■ **Your task**
All of the data below is to be returned unaltered.

BEGIN Data section

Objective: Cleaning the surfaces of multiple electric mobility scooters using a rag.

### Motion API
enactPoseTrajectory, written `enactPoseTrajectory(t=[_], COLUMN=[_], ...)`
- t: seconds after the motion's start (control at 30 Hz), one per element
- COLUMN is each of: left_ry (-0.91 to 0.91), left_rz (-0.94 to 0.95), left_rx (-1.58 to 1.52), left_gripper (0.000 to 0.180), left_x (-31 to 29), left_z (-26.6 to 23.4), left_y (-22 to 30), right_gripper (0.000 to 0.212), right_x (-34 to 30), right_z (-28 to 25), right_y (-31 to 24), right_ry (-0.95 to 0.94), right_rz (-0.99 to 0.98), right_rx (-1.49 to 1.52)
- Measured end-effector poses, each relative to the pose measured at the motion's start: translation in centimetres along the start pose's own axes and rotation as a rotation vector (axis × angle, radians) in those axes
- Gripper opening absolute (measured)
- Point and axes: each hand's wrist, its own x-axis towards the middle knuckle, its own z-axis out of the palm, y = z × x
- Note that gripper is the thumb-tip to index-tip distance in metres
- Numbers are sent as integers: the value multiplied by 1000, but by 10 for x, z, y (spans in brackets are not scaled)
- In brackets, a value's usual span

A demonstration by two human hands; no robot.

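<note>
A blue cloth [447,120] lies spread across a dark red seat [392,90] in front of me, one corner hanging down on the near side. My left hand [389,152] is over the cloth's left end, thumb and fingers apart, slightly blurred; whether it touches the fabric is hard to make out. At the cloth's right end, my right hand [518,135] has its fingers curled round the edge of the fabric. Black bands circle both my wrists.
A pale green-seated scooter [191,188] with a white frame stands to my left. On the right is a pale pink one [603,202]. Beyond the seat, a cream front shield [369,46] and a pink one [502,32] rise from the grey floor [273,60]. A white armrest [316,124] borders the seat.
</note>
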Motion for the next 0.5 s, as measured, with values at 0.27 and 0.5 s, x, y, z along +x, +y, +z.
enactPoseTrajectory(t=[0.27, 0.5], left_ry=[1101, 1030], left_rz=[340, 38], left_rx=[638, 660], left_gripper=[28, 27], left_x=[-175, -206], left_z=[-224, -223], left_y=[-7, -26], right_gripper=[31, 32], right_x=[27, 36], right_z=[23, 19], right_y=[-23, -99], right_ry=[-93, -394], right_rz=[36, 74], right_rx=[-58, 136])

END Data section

■ **Solution for this exercise**
Objective: Cleaning the surfaces of multiple electric mobility scooters using a rag.

### Motion API
enactPoseTrajectory, written `enactPoseTrajectory(t=[_], COLUMN=[_], ...)`
- t: seconds after the motion's start (control at 30 Hz), one per element
- COLUMN is each of: left_ry (-0.91 to 0.91), left_rz (-0.94 to 0.95), left_rx (-1.58 to 1.52), left_gripper (0.000 to 0.180), left_x (-31 to 29), left_z (-26.6 to 23.4), left_y (-22 to 30), right_gripper (0.000 to 0.212), right_x (-34 to 30), right_z (-28 to 25), right_y (-31 to 24), right_ry (-0.95 to 0.94), right_rz (-0.99 to 0.98), right_rx (-1.49 to 1.52)
- Measured end-effector poses, each relative to the pose measured at the motion's start: translation in centimetres along the start pose's own axes and rotation as a rotation vector (axis × angle, radians) in those axes
- Gripper opening absolute (measured)
- Point and axes: each hand's wrist, its own x-axis towards the middle knuckle, its own z-axis out of the palm, y = z × x
- Note that gripper is the thumb-tip to index-tip distance in metres
- Numbers are sent as integers: the value multiplied by 1000, but by 10 for x, z, y (spans in brackets are not scaled)
- In brackets, a value's usual span

A demonstration by two human hands; no robot.

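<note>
A blue cloth [447,120] lies spread across a dark red seat [392,90] in front of me, one corner hanging down on the near side. My left hand [389,152] is over the cloth's left end, thumb and fingers apart, slightly blurred; whether it touches the fabric is hard to make out. At the cloth's right end, my right hand [518,135] has its fingers curled round the edge of the fabric. Black bands circle both my wrists.
A pale green-seated scooter [191,188] with a white frame stands to my left. On the right is a pale pink one [603,202]. Beyond the seat, a cream front shield [369,46] and a pink one [502,32] rise from the grey floor [273,60]. A white armrest [316,124] borders the seat.
</note>
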Motion for the next 0.5 s, as measured, with values at 0.27 and 0.5 s, x, y, z along +x, +y, +z.
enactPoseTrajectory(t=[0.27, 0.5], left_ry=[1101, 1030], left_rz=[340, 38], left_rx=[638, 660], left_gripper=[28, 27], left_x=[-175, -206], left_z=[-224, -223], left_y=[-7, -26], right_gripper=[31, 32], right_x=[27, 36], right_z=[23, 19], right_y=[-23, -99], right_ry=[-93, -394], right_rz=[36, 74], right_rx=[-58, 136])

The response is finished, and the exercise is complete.